Number series. Convergence and absolute convergence. General theorems on numerical series. Convergence test of series with positive terms, series with alternating signs. Harmonic series, geometric series. Function series. Punctual and uniform convergence. Power series. Taylor and MacLaurin series. Fourier series and their convergence. Examples and applications: square and triangular wave. Review of complex numbers. Fourier transforms. Spectral analysis of a signal.
3) PROBABILITy
Samplings. Binomial coefficients. Conditional probability. Independent and mutually independent events. Bayes theorem. Random variables. Probability mass function. Expectation values and variances of Bernoulli, binomial, geometric and Poisson. Rare events and radioactive decay. Two or more random variables. Joint and marginal distribution. Independent variables. Covariance and correlation coefficient. Conditional expectation values. Applications to the random walk. Continuous random variables. Cumulative distribution and probability density. Uniform, exponential and normal distributions. Central limit theorem.
4) APPLICATION 1: UNIVARIATE AND BIVARIATE STATISTICS
Fundamentals of Matlab programming: variables, indexing, operators, matrix operations, scripts, functions, 2D plot, 3D plot, flow control (if statement, for loop, while loop). Empirical distributions, measure of central tendency and dispersion, correlation coefficients, linear regression, estimation of regression coefficients by bootstrap, jackknife and cross-validation.
5) APPLICATION 2: TIME SERIES ANALYSIS
Creating signals in time domain, spectral analysis, spectral analysis of non-stationary signals (Short Time Fourier Transform, Wavelet Power Spectrum), comparison between signals via cross wavelet spectrum and wavelet coherence, interpolation in one dimension.
Course Planning
| Subjects | Text References | |
|---|---|---|
| 1 | Differenzial and integral calculus | Lecture notes |
| 2 | Numerical series and series of functions | Lecture notes |
| 3 | Probability | Lecture notes |
| 4 | Fundamentals of Matlab programming | Lecture notes |
| 5 | Univariate statistics | Lecture notes. MATLAB recipes for earth sciences (Fifth edition), chapter 3 |
| 6 | Bivariate statistics | Lecture notes. MATLAB recipes for earth sciences (Fifth edition), chapter 4 |
| 7 | Time series analysis | Lecture notes. MATLAB recipes for earth sciences (Fifth edition), chapter 5. Signal and Noise in Geosciences, chapter 7 |
Learning Assessment
Learning Assessment Procedures
The exam consists of an oral test of about 30 minutes aimed at ascertaining the level of knowledge and understanding achieved by the student on the theoretical contents indicated in the program, and the ability to write code in Matlab environment. Students will be able to start the exam by presenting a topic of their choice.
The verification of learning can also be carried out online, should the conditions require it.
Examples of frequently asked questions and / or exercises
What is the differential of a function?
What are the critical points for a function of two variables.

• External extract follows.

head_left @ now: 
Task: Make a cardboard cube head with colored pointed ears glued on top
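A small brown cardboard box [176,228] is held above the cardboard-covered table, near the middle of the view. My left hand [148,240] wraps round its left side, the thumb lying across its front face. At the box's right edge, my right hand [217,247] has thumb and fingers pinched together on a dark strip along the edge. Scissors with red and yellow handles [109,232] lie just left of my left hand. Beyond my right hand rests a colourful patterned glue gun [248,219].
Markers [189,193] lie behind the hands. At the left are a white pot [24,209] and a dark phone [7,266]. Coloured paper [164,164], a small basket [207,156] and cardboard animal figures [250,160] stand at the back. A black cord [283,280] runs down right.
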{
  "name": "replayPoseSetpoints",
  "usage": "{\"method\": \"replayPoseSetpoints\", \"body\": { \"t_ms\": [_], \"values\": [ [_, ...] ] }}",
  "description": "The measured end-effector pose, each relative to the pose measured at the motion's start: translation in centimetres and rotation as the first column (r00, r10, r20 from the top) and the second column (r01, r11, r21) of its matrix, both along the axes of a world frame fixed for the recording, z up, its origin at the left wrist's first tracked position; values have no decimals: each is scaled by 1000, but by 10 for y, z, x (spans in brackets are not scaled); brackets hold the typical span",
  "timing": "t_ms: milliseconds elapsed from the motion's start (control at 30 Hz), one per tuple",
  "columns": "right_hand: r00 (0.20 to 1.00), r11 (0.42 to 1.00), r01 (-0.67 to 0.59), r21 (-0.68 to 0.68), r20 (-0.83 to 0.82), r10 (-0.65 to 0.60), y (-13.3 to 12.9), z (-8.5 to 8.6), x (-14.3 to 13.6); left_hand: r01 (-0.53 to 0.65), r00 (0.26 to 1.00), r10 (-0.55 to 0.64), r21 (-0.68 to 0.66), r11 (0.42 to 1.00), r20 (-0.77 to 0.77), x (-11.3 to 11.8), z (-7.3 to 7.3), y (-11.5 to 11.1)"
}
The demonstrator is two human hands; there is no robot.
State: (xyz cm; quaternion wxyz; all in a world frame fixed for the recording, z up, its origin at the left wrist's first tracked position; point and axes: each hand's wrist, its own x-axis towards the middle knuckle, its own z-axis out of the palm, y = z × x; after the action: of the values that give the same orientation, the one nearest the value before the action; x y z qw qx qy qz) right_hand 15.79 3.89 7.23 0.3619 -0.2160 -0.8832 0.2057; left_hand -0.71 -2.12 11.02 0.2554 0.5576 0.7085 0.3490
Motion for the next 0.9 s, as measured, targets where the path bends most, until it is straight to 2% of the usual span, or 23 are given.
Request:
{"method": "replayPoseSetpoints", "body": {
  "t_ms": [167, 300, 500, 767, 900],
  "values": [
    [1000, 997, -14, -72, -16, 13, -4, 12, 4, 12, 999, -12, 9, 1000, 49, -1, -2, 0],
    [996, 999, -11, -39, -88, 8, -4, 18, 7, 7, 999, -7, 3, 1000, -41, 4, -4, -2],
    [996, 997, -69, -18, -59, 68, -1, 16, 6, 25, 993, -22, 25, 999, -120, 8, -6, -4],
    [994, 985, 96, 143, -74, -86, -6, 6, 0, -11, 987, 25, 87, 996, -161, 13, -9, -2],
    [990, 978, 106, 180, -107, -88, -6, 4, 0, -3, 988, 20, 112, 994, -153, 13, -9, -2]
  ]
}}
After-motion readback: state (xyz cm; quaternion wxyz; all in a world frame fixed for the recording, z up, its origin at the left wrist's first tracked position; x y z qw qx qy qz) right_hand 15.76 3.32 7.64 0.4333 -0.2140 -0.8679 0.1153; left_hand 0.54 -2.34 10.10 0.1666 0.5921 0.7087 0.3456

Give the definition of integral according to Riemann
Calculate the primitive of a given function
What is an improper integral
What is the geometric series? How can we prove its convergence? And to what value does it converge?
Talk about Fourier series and Taylor series.
How is a Fourier transform defined and what is it used for?
Give the definition of conditional probability.
Prove Bayes' theorem.
Calculate expectations and variances for Bernoulli, binomial, geometric and Poisson distributions.
What is meant by empirical distribution?
What are mean, median, mode and standard deviation and how are they calculated?
Talk about the main correlation coefficients.
Talk about spectral analysis.
What are the main differences between Short-Time Fourier Transform and Wavelet Power Spectrum?